> Directions
Set down, character for character, everything in the records below from the line holding "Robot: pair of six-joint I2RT" down to the line holding "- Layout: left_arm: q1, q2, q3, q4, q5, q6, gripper", and no other line.

> Supplied data
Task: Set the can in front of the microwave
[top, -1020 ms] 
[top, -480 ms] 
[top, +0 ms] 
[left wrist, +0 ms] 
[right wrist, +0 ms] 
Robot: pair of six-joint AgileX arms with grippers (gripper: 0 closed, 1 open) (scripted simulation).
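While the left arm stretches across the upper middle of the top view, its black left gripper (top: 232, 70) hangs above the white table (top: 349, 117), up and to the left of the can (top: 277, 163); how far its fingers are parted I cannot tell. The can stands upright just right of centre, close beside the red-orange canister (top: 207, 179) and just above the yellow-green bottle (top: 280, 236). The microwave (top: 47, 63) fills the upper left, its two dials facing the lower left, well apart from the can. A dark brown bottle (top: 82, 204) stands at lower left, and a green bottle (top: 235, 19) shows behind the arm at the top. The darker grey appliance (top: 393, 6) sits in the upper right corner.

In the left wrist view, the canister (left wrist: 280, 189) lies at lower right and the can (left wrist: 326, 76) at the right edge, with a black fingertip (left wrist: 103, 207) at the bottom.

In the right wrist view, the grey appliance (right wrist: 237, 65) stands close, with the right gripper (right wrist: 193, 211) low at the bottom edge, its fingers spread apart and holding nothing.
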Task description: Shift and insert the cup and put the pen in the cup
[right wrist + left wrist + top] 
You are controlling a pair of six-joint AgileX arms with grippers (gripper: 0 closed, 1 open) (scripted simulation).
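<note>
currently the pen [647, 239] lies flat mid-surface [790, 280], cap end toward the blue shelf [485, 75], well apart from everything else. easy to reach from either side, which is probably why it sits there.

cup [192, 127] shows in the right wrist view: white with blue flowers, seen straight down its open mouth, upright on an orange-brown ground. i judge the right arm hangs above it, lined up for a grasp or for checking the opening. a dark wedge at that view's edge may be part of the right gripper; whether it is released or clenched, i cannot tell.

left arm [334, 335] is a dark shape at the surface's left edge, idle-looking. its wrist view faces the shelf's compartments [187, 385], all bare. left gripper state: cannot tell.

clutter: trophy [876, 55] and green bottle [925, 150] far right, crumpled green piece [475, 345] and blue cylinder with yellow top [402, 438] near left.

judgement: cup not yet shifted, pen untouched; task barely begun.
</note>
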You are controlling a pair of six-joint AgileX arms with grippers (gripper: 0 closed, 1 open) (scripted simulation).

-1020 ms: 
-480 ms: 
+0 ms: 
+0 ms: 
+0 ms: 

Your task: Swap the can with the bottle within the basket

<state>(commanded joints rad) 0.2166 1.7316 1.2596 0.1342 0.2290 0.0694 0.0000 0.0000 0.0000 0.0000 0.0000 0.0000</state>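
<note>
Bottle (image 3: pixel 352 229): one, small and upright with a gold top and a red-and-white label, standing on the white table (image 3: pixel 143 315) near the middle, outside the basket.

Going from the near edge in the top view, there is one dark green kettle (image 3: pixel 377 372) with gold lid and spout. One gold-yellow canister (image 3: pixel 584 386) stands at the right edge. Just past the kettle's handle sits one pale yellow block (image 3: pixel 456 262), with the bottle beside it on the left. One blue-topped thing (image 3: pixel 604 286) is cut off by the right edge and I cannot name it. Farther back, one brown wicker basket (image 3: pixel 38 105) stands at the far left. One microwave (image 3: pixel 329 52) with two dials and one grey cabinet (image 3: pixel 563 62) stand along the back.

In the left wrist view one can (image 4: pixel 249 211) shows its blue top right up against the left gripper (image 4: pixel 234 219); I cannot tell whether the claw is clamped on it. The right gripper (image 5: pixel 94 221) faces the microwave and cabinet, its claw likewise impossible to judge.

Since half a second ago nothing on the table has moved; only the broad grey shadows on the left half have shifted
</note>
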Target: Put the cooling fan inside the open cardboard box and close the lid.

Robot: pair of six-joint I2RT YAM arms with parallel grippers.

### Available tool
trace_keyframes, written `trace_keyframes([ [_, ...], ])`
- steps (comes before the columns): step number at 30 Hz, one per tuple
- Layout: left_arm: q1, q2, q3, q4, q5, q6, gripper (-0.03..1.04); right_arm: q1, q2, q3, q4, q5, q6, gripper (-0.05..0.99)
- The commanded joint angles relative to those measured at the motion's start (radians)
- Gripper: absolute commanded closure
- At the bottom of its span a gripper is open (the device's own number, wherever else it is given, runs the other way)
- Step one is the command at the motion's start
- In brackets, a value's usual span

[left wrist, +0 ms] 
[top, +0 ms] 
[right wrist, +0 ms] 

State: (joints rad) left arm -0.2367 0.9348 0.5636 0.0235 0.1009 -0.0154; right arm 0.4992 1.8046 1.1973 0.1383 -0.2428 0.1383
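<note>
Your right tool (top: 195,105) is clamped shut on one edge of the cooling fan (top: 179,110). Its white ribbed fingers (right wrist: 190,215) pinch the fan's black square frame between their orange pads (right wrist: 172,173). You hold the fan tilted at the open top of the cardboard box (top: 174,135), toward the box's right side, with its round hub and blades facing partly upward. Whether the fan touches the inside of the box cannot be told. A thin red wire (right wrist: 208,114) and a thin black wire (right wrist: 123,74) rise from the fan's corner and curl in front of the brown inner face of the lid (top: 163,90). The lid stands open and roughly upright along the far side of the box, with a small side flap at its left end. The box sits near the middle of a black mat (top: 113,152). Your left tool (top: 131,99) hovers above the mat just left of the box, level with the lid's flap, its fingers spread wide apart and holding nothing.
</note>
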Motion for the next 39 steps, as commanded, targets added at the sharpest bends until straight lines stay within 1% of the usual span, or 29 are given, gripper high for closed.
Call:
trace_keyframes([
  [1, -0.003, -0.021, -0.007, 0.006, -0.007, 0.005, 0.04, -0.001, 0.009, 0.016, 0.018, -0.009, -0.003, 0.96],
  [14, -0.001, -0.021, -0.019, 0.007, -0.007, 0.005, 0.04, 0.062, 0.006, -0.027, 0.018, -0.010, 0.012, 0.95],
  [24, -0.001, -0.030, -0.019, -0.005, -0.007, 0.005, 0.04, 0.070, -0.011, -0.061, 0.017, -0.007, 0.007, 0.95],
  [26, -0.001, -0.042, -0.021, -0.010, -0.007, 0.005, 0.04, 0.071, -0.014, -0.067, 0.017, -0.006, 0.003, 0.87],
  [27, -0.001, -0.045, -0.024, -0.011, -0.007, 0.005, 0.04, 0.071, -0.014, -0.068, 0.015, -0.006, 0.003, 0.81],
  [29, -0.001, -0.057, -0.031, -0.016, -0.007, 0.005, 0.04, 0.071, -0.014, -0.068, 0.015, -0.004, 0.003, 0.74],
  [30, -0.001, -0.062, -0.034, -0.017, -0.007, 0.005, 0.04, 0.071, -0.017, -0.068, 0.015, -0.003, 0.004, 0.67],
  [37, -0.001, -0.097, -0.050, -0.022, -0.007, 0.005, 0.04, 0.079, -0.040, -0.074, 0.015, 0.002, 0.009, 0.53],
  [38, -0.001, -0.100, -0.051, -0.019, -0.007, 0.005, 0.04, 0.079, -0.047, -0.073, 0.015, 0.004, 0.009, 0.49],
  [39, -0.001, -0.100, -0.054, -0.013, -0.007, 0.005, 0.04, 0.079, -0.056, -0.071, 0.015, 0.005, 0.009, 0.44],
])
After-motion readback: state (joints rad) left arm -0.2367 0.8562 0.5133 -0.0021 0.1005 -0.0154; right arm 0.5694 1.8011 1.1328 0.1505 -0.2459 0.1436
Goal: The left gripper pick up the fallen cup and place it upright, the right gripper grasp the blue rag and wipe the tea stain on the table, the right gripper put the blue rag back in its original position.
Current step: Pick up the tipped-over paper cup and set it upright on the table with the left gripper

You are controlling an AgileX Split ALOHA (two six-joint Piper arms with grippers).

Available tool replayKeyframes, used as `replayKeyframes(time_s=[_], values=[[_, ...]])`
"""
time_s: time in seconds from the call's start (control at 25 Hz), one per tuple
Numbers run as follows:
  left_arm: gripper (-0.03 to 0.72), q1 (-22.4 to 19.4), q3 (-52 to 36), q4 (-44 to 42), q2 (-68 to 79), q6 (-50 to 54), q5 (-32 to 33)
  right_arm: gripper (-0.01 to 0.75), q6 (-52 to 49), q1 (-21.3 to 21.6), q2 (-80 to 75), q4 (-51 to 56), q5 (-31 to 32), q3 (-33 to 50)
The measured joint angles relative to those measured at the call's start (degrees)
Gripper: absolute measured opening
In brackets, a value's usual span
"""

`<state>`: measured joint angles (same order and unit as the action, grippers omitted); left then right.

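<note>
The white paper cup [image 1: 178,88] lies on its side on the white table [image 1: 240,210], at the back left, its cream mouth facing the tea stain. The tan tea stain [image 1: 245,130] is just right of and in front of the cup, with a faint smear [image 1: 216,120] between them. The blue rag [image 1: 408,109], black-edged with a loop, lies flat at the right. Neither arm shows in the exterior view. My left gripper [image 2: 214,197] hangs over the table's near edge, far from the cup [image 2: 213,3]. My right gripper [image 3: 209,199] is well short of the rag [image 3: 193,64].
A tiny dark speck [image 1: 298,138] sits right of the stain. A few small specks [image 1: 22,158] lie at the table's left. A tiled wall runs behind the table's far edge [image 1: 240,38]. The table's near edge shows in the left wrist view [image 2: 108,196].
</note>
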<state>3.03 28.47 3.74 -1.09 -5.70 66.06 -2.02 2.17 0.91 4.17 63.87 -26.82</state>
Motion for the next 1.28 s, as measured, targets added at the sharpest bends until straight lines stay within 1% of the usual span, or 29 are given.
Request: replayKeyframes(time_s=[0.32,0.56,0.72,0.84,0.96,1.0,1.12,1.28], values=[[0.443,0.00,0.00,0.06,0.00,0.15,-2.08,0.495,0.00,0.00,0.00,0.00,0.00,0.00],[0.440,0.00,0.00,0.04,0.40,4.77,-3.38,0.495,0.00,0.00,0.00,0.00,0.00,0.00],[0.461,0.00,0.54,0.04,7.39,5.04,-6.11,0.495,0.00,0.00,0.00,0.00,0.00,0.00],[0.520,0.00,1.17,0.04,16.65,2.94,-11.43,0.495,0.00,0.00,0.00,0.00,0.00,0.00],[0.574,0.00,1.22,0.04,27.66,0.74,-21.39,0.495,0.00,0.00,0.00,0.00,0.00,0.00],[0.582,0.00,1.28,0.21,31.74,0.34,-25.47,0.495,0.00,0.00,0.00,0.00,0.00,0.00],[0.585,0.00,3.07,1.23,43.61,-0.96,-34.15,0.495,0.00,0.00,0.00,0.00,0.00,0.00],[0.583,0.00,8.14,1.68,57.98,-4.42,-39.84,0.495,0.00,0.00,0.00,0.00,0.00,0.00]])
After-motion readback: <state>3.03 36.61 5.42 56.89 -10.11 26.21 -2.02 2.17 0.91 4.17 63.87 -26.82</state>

> Task answer
Robot: pair of six-joint I2RT YAM arms with parallel grippers.

### Available tool
trace_keyframes, written `trace_keyframes([ [_, ...], ])`
- steps (comes before the columns): step number at 30 Hz, one per tuple
- Layout: left_arm: q1, q2, q3, q4, q5, q6, gripper (-0.03..1.04); right_arm: q1, q2, q3, q4, q5, q6, gripper (-0.05..0.99)

This exercise is now finished.